DIRECTIONS: The whole listing below is to be output exactly, with no line skipped.

RECORDED INFORMATION:
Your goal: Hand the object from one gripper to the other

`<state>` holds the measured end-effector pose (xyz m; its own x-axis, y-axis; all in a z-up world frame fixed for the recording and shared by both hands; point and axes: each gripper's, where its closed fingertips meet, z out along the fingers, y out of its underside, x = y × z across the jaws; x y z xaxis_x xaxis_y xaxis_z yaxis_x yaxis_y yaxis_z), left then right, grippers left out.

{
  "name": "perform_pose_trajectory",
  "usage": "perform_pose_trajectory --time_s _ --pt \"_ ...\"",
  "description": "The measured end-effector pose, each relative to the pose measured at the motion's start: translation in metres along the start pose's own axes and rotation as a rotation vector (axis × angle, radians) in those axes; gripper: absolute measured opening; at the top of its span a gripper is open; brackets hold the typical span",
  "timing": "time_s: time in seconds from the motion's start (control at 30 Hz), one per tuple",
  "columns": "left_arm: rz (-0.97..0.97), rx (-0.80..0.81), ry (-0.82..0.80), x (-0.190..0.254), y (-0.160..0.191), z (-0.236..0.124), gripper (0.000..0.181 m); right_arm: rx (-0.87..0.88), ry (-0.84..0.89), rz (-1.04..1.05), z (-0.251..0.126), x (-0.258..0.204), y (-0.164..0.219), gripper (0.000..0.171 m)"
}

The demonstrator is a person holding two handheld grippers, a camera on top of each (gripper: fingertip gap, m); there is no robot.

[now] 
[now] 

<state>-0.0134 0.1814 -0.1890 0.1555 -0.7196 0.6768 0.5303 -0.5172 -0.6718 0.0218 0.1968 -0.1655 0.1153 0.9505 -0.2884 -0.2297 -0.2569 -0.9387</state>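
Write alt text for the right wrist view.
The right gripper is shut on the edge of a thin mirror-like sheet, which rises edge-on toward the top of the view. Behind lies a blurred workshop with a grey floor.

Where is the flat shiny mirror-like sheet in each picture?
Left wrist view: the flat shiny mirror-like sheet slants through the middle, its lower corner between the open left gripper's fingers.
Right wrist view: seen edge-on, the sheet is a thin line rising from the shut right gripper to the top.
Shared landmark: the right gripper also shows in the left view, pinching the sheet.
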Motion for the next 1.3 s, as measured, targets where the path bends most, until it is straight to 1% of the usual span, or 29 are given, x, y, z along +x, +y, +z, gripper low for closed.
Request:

EXERCISE SOLUTION:
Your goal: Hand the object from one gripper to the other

`<state>` holds the measured end-effector pose (xyz m; its own x-axis, y-axis; all in a z-up world frame fixed for the recording and shared by both hands; point and axes: each gripper's, where its closed fingertips meet, z out along the fingers, y out of its underside, x = y × z across the jaws; x y z xaxis_x xaxis_y xaxis_z yaxis_x yaxis_y yaxis_z), left then right, grippers left out.

{
  "name": "perform_pose_trajectory",
  "usage": "perform_pose_trajectory --time_s _ --pt \"_ ...\"",
  "description": "The measured end-effector pose, each relative to the pose measured at the motion's start: translation in metres along the start pose's own axes and rotation as a rotation vector (axis × angle, radians) in those axes; gripper: absolute measured opening; at the top of its span a gripper is open; brackets hold the typical span",
  "timing": "time_s: time in seconds from the motion's start (control at 30 Hz), one per tuple",
  "columns": "left_arm: rz (-0.97..0.97), rx (-0.80..0.81), ry (-0.82..0.80), x (-0.190..0.254), y (-0.160..0.191), z (-0.236..0.124), gripper (0.000..0.181 m); right_arm: rx (-0.87..0.88), ry (-0.84..0.89), rz (-1.04..1.05), z (-0.251..0.126), x (-0.258..0.204), y (-0.164..0.219), gripper (0.000..0.171 m)"
}

The demonstrator is a person holding two handheld grippers, a camera on top of each (gripper: fingertip gap, m); there is no robot.

[now] 
[now] 

<state>-0.0134 0.1814 -0.1890 0.1555 -0.7196 0.6768 0.5303 -0.5172 -0.6718 0.0218 0.1968 -0.1655 0.1153 0.9505 -0.2884 -0.2297 -0.2569 -0.9387</state>
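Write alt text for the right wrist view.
The right gripper is shut on the edge of a thin mirror-like sheet, which rises edge-on toward the top of the view. Behind lies a blurred workshop with a grey floor.

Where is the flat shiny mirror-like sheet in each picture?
Left wrist view: the flat shiny mirror-like sheet slants through the middle, its lower corner between the open left gripper's fingers.
Right wrist view: seen edge-on, the sheet is a thin line rising from the shut right gripper to the top.
Shared landmark: the right gripper also shows in the left view, pinching the sheet.
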Motion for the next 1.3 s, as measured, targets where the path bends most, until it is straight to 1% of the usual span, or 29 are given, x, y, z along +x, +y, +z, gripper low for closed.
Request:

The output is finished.